India will end the second decade of the millennium as arguably the most dominant side in cricket.
Indian skipper Virat Kohli (l) and wicket-keeper batsman MS Dhoni (Photo | PTI)
Indian skipper Virat Kohli (l) and wicket-keeper batsman MS Dhoni (Photo | PTI)

India will end the second decade of the millennium as arguably the most dominant side in cricket. They have a better win percentage in all three formats, having played fewer matches and winning more.
The decade did not begin all that well. India lost badly in England and Australia and their ambitions of winning a series in South Africa remained unfulfilled. They had problems winning in shorter formats, too.

India quickly recovered to win the World Cup in 2011 at home. Two years later, they added the Champions Trophy in England to their No 1 ranking in the longer format. That’s a record Mahendra Singh Dhoni achieved as captain. He had led the team to the inaugural Twenty20 World Championship in South Africa in 2007.

For any captain to emulate Dhoni’s record will take some doing. Virat Kohli is carrying forward his legacy. In the newly introduced World Test Championship his team has started well, winning every series they played to be perched at the top. The former captain is still around, likely to play the shorter formats, though one thought he might call it a day from international cricket after the World Cup in England.

Perhaps, he wants to have one final shot at the Twenty20 World Cup 10 months from now. But the selectors, if not Virat Kohli, have decided to move on, dropping Dhoni from their calculations.
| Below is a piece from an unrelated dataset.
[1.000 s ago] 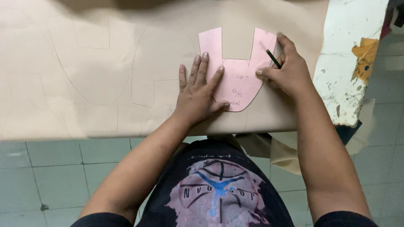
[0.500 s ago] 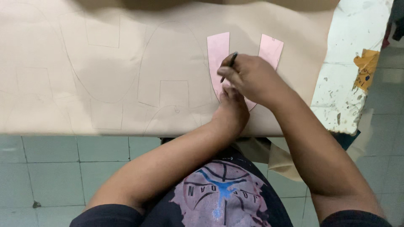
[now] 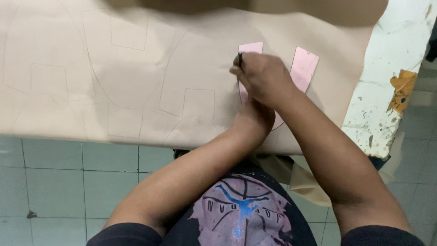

Dhoni took a sabbatical, ostensibly to do a stint with the Territorial Army in Kashmir. He did not reveal on return what his cricket plans were.

Dhoni is expected to return for the IPL and see how it goes even as the Indian team is struggling with the unpredictability of his understudy Rishabh Pant, particularly as a wicketkeeper. The selectors and the team management rightly see potential in Pant and want to nurse him with the help of former India wicketkeeper Kiran More.

Now BCCI has a president who talks more cricket than his predecessors and anything he says carries weight. Sourav Ganguly speaks nothing but cricket, leaving the administration to his “fantastic” secretary Jay Shah, who according to him, works for the good of cricket.

Ganguly wants the National Cricket Academy to be a centre of excellence. He had a meeting with its director, Rahul Dravid, on Thursday. Both have strong views on how to run the NCA and both swear on making the academy the best place for cricketers to train and evolve.

They met in the wake of a controversial fitness test for Jasprit Bumrah, who trained with a trainer of his choice and not at NCA. If NCA did not want to take the risk of conducting the fitness test since the fast bowler was not under its care, Ganguly was equally firm, that every player has to go through the academy. Ganguly has the final say: “Everyone has to go through NCA.”

Next on Ganguly’s mind is to find a new chief selector as MSK Prasad has ended his tenure. He wants four-year terms for selectors and not five as suggested by the new constitution.

Prasad’s committee has done a reasonable job, keeping the future of the side in view and preparing the bench. They have more than one substitute for every position. No injured player was missed.

Prasad and his team can take heart from the team’s performance, India’s failure to win the World Cup notwithstanding. Against two stronger sides in the shorter formats, Bangaldesh and West Indies, they fought their way back.

The last ODI victory against West Indies was achieved when things got tight with neither Rohit Sharma nor Kohli out there to complete the job. Ravindra Jadeja carried Shardul Thakur to pull off an exciting victory chasing a 316-run target. This shows the team is on the right track to take on Australia and New Zealand next.